How can this happen with an illness so crippling, that destroys so much productivity, and therefore is so detrimental socially and economically?
We are a huge population. Our own CFS ghetto, essentially unheard outside the chronic community.
We have some dedicated champions in here, who write for us, research for us, fight for us. But for some reason they are not heard out there.
When was the last time (or the first time?) you heard anything in the news about CFS?
That's what I thought.
Here are ten ways we're still invisible.
1. Unknown as individuals
As people chronically ill, isolated from the world, unwilling members of a grotesque club or Secret Society, we often feel like phantoms.
If we disappeared today, would anyone notice we were gone?

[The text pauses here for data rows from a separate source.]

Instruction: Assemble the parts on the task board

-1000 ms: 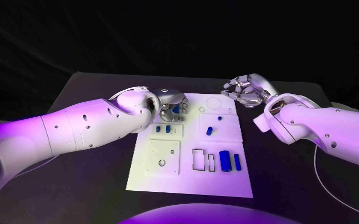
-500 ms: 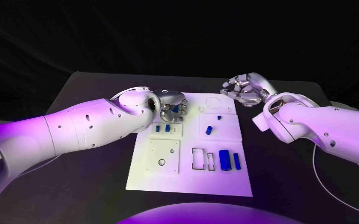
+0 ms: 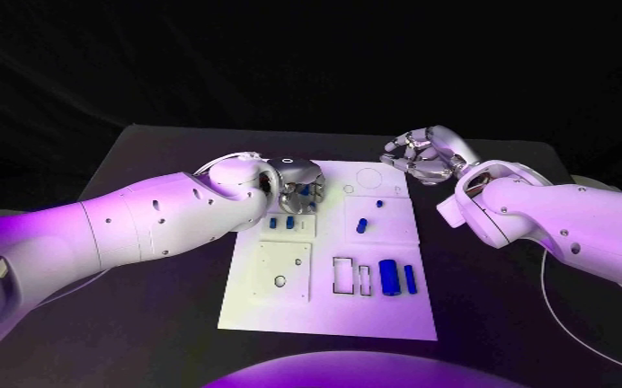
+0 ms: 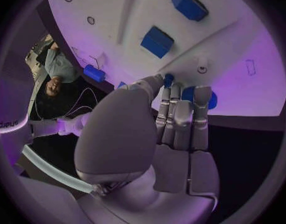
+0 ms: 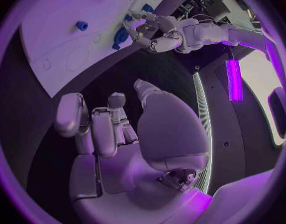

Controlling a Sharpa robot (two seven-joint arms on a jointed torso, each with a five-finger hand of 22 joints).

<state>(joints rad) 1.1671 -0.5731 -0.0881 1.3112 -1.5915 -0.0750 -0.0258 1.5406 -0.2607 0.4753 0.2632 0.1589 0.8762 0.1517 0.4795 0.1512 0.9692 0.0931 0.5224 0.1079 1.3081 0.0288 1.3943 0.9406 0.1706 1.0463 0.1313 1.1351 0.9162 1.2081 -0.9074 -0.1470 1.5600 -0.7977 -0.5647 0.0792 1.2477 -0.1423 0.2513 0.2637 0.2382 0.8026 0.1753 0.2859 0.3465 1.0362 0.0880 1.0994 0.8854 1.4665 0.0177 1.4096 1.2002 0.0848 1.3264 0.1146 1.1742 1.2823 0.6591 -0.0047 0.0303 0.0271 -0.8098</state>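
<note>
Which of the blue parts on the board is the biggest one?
The large blue cylinder near the board's front right, lying beside a thinner blue cylinder. It is plainly thicker and longer than the small blue pieces farther up the task board.

You won't find any readable text, label, brand, number or sign on the task board (image 3: pixel 331 289), the blue parts (image 3: pixel 389 277), the desk (image 3: pixel 155 298) or the robot's arms; a faint pale marking sits at the rim of the left wrist view, too small and blurred to read
</note>
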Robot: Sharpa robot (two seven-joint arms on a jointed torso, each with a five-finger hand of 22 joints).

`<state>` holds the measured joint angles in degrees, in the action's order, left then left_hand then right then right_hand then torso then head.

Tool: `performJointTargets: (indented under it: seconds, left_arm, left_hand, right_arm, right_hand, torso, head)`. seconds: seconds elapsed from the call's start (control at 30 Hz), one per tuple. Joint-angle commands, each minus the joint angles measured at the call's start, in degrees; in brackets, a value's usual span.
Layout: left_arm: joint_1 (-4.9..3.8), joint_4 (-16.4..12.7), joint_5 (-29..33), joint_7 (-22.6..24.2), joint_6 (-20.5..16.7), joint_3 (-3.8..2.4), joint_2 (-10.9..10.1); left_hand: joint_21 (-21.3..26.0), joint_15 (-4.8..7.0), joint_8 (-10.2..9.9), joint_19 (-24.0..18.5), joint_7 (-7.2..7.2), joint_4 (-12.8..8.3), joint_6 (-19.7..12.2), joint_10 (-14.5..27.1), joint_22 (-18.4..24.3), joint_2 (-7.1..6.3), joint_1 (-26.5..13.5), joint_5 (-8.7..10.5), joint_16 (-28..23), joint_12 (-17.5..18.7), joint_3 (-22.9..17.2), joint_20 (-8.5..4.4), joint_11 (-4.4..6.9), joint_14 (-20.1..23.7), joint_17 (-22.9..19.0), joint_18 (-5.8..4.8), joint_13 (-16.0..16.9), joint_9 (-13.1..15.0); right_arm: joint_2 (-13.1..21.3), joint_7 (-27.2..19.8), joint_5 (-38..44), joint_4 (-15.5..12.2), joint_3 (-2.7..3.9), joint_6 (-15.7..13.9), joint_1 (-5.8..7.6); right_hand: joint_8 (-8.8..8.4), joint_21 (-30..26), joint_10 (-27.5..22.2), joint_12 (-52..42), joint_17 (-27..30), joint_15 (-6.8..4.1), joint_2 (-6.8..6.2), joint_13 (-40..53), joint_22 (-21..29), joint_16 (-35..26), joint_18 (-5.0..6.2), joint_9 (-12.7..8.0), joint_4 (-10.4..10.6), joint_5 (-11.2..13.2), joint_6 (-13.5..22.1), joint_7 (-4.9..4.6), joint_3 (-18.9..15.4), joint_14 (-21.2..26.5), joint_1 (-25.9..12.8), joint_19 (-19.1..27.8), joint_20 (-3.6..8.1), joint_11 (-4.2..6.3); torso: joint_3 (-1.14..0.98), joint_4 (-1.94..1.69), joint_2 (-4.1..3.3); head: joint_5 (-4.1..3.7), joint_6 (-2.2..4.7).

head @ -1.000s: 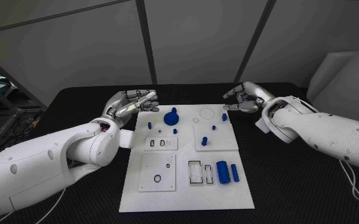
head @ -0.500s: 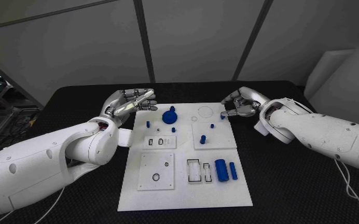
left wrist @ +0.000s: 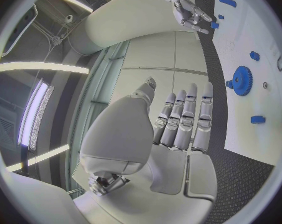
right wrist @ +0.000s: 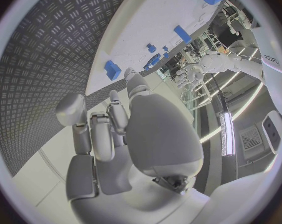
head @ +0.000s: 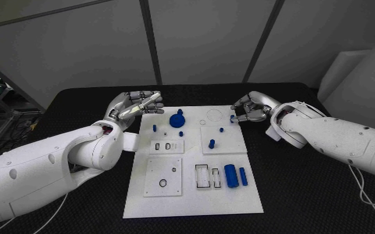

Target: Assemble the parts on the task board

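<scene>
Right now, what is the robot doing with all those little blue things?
It is getting ready to put blue pieces together on the white board. The right hand is at the board's far right corner, fingers curled right by a small blue peg, though I cannot tell if it grips it. The left hand hovers by the far left corner, holding nothing. A blue gear and other pieces lie untouched.

The head camera looks steeply down from above onto the black textured counter (head: 312, 190) and the flat white rectangular task board (head: 195, 201). Each wrist camera sits close behind its own silver many-fingered hand, left hand (left wrist: 178, 122) and right hand (right wrist: 106, 129), facing past the fingers. All three views share the board's far end with its round blue toothed gear (head: 177, 119).
</scene>
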<state>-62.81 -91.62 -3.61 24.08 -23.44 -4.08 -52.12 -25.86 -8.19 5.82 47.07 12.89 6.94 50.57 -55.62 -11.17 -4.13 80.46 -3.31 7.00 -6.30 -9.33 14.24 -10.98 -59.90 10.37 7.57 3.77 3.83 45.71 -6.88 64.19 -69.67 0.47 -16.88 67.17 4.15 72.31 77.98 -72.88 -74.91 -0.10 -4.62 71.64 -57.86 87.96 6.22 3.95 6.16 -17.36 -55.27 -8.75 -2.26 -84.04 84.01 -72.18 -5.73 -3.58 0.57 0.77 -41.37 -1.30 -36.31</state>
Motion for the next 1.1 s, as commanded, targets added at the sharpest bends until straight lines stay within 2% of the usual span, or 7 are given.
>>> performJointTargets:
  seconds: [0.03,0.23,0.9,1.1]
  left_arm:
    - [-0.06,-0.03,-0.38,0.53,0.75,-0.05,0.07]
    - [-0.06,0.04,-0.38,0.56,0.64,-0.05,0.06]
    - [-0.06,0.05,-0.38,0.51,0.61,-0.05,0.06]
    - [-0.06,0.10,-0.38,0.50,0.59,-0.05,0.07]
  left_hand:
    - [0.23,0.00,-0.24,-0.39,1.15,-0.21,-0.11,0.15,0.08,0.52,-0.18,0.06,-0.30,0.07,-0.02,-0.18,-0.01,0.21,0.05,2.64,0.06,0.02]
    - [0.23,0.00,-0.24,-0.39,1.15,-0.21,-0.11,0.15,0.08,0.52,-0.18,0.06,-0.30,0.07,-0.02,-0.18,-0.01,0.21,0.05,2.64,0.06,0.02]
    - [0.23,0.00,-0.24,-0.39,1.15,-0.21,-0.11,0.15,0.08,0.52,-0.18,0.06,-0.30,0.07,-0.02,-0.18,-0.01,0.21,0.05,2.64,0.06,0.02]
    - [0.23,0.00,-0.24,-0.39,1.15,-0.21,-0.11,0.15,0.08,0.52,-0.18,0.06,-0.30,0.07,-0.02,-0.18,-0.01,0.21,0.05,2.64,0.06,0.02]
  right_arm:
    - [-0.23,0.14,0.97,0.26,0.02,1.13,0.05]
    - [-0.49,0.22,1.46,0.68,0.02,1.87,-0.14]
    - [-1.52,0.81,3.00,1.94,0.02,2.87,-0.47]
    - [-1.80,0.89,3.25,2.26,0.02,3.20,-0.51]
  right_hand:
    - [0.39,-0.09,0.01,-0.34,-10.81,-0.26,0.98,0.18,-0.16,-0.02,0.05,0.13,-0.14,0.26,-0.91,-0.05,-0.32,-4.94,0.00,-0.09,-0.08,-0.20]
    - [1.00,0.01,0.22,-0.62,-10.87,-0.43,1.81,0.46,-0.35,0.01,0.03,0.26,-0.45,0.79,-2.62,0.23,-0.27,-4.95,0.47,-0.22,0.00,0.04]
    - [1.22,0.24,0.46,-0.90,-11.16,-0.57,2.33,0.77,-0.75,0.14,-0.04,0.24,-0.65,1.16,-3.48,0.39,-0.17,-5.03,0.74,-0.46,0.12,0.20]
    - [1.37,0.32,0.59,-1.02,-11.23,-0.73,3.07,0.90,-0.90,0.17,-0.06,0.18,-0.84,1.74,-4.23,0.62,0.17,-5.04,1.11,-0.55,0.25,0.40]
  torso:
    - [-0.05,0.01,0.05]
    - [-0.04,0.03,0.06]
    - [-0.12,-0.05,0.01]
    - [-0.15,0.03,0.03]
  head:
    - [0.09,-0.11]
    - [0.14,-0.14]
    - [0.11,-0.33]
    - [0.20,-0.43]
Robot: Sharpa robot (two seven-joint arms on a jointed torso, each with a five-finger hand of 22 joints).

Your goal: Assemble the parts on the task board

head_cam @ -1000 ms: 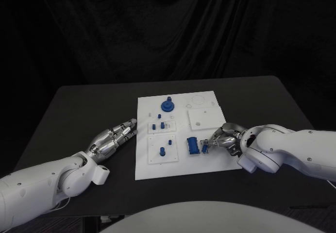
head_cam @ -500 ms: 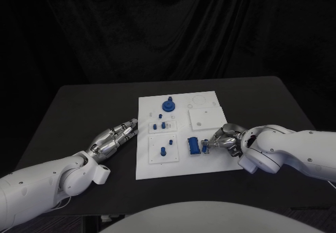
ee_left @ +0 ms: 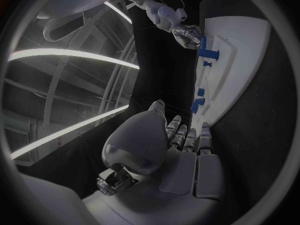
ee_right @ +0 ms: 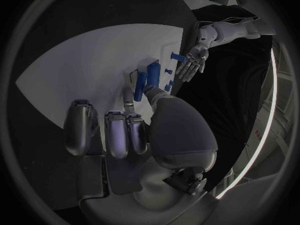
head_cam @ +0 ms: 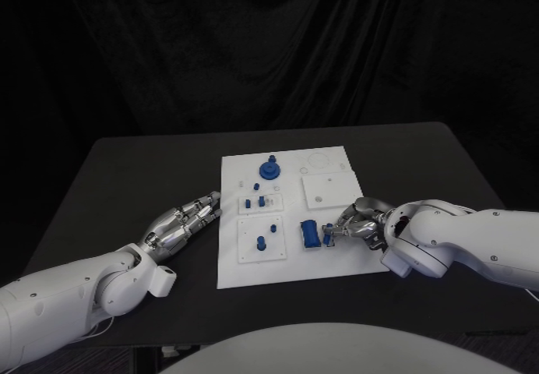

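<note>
Left hand [head_cam: 183,221] lies flat on the table [head_cam: 135,167] at about 9 o'clock of the white board [head_cam: 337,265], fingers straight and apart, holding nothing, just beside the board's left edge.

On the board: blue knob [head_cam: 269,168] at 12 o'clock, short blue pegs [head_cam: 254,202] just below it, one blue peg [head_cam: 261,243] standing in the lower left block at 7 o'clock, and a blue bar [head_cam: 308,234] near the middle, toward 5 o'clock.

Right hand [head_cam: 360,226] sits at 4 o'clock of the board, fingers curled around a small blue piece [head_cam: 330,236] right next to the bar. It looks pinched between thumb and finger; the wrist view agrees, though the contact itself is small.

Risks: the pinch looks shallow, so the piece could twist or drop while being seated. It is very close to the bar, so a sideways push could knock the bar. Pressing down near the board's right edge could slide the board, since nothing braces it.

Room: open table at 3 o'clock and at 12 o'clock beyond the board. Front table edge is near both forearms, so pulling back has little room.
</note>
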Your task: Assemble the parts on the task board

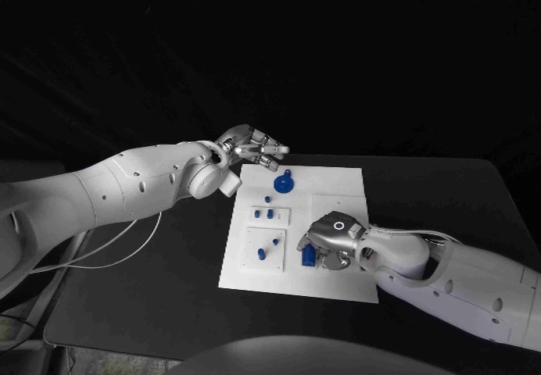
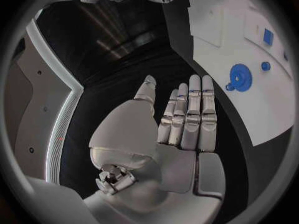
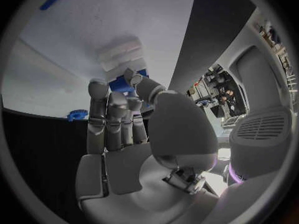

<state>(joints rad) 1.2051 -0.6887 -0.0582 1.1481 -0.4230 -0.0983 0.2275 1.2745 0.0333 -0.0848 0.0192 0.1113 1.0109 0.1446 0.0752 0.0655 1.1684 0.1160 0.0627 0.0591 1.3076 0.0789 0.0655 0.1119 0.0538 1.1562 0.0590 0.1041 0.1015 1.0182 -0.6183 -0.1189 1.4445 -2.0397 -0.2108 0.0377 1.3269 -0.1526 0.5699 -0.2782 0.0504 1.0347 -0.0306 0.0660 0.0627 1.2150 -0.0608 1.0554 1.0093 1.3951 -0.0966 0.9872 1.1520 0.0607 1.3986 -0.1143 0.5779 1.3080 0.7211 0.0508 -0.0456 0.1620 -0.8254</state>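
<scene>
Head view first: we see the white task board [image 1: 302, 234] lying in the middle of the black counter [image 1: 147, 273], with our left hand [image 1: 252, 146] held above the counter just off the board's far left corner. From the left wrist view its fingers [image 2: 190, 112] are stretched out straight and side by side, the thumb a little apart — nothing is in them. Near that corner sits the round blue part [image 1: 284, 184], with small blue pegs [image 1: 263, 212] in a recessed square below it and another blue piece [image 1: 264, 252] in the next square.

Our right hand [image 1: 331, 242] rests down on the board's near right area. In the right wrist view its fingers [image 3: 115, 117] curl against a blue block [image 3: 124, 82] — thumb and fingers appear to be pinching it, with a white raised piece [image 3: 121, 55] just beyond. Head view shows that block [image 1: 308, 254] at the hand's left edge.
</scene>
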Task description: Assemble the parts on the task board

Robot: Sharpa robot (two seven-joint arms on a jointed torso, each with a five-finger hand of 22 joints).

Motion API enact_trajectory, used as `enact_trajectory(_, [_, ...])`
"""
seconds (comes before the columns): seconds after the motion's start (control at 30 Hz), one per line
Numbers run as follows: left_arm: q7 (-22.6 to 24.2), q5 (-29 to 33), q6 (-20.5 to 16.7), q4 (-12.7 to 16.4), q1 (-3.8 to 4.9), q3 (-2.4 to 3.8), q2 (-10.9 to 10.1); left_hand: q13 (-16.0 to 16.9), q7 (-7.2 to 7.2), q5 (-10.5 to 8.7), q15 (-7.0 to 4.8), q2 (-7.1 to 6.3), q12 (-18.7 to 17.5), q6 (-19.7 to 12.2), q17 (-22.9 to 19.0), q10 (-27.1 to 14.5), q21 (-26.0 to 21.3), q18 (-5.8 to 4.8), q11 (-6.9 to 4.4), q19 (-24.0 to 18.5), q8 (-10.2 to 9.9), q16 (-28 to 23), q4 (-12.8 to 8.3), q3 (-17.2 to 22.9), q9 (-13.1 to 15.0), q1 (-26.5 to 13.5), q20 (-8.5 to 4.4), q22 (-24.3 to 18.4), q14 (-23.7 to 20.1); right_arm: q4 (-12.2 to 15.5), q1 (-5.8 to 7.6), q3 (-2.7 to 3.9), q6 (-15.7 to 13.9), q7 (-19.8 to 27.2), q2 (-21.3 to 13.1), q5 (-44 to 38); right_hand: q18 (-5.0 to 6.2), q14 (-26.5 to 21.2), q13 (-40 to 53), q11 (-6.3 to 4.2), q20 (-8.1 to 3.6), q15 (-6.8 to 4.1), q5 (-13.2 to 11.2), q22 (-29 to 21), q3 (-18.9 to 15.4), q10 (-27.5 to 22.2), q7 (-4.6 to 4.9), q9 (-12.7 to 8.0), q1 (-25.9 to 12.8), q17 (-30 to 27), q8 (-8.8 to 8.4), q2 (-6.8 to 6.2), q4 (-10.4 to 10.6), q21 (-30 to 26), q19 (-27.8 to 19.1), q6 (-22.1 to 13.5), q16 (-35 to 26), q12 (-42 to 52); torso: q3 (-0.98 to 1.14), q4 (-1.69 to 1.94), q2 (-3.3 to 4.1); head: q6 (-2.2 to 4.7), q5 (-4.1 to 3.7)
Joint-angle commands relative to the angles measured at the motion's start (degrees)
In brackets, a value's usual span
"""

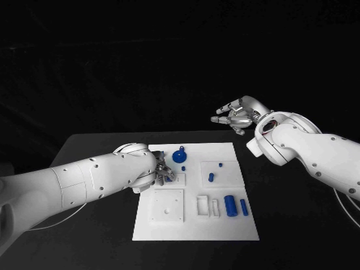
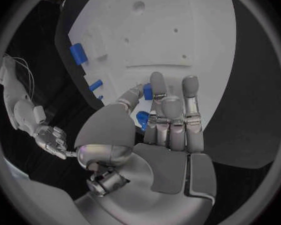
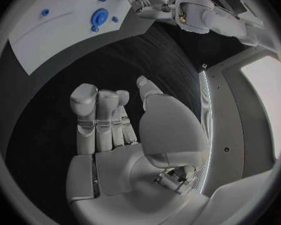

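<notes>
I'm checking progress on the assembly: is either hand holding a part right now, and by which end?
Right hand holds nothing. Left hand touches a small blue part, but a grip cannot be told.

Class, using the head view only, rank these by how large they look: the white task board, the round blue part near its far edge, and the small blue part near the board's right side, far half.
1. Task board, by far the largest.
2. Round blue part.
3. Small blue part, the smallest.

Black surface (image 1: 91,146) with a matte top, its far edge and left corner visible in head view. Behind and around it, plain dark backdrop, nearly black, unlit. Right wrist view shows the surface's dark textured top.
</notes>
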Motion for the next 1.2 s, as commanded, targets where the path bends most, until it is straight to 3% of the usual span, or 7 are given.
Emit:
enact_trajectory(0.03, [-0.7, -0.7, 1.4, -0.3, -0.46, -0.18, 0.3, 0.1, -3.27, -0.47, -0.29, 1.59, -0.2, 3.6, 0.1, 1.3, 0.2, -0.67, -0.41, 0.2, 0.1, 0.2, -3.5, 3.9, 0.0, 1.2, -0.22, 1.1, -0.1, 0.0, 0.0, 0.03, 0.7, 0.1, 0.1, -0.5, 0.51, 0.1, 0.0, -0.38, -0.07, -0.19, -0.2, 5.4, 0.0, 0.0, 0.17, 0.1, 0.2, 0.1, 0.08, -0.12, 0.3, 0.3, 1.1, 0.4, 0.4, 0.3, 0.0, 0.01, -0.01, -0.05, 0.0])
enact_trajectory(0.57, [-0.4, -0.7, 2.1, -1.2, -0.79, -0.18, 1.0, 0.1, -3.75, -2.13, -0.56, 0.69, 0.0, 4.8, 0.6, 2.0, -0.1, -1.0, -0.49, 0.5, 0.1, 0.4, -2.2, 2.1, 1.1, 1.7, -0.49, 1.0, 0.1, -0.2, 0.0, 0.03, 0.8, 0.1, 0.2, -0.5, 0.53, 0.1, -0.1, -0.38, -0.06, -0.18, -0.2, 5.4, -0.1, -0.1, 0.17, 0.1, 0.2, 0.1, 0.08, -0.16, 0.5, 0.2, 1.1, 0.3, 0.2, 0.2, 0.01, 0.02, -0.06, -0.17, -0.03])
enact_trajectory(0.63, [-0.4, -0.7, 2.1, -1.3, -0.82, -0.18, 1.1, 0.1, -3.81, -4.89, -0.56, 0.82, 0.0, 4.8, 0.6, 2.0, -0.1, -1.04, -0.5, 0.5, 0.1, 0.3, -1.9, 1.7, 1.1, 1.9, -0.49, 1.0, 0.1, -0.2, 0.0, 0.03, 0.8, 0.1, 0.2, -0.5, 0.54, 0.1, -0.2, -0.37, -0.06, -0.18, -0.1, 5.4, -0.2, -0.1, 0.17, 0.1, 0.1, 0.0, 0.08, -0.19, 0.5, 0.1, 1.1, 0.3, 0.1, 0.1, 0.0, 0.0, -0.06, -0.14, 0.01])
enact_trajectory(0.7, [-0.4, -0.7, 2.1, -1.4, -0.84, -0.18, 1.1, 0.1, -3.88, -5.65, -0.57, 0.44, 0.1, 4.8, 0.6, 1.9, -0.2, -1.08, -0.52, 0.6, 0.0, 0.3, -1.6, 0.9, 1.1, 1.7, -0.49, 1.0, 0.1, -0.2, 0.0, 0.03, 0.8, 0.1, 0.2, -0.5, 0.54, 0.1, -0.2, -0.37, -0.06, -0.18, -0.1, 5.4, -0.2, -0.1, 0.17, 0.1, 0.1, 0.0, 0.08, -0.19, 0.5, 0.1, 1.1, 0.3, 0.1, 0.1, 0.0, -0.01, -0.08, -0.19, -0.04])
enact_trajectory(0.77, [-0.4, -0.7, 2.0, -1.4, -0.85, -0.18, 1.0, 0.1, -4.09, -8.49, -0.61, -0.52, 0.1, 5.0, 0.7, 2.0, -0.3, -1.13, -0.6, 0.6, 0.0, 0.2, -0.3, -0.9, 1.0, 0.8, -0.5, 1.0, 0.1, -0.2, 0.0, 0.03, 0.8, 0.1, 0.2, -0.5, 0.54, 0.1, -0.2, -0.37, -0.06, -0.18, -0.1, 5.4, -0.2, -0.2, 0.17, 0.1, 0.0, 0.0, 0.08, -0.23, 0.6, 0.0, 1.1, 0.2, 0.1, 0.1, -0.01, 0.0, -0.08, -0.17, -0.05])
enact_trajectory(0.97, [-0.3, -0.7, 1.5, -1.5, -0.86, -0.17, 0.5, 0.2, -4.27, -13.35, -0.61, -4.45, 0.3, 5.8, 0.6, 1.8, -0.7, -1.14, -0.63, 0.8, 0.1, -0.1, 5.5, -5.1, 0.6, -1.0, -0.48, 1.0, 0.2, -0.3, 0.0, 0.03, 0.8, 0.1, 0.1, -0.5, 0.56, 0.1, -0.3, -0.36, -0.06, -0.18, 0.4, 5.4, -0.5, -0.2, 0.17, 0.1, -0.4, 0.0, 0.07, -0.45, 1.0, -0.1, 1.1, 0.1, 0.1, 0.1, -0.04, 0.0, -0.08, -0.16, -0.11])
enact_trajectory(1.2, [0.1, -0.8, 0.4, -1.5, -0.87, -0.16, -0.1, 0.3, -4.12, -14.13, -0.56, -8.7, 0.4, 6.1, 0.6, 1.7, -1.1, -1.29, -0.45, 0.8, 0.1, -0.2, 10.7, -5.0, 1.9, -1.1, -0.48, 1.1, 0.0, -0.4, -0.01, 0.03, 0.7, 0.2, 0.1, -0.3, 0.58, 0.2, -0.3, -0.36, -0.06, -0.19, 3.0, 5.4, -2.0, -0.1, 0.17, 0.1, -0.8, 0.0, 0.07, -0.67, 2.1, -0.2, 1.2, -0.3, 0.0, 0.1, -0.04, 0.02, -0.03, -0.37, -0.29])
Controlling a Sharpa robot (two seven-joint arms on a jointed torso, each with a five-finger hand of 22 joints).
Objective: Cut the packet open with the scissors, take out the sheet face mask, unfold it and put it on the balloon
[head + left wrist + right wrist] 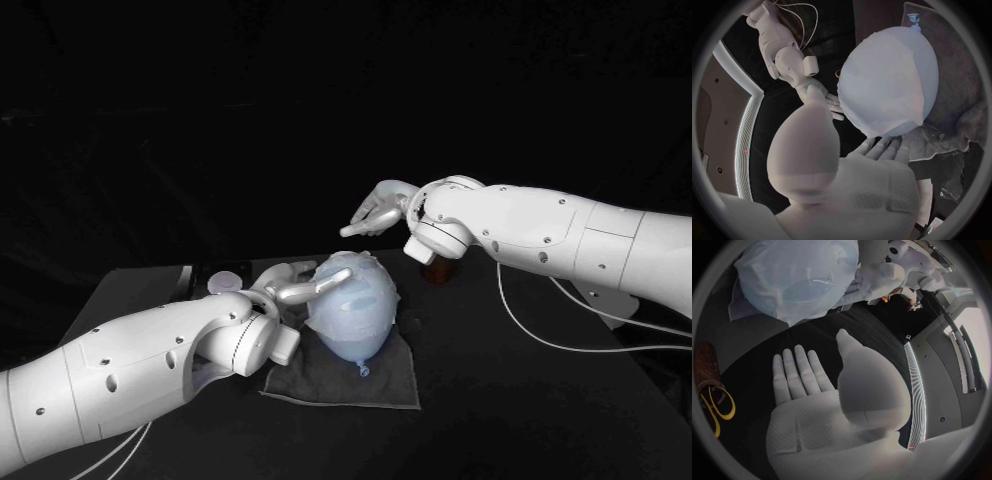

2. Unrecognized within our communities
Many people have never heard of CFS, by any of its names -- not chronic fatigue immunodeficiency syndrome, nor CFIDS, not myalgic encephalomyelitis, nor ME.
Why haven't they heard?
Is it up to us, the ill, to promote awareness? Apparently.
3. Lack of understanding
Some people, thanks to the non-existent drive for public awareness, don't take our illness seriously, and admonish us.
Everybody gets tired. It's all in our heads.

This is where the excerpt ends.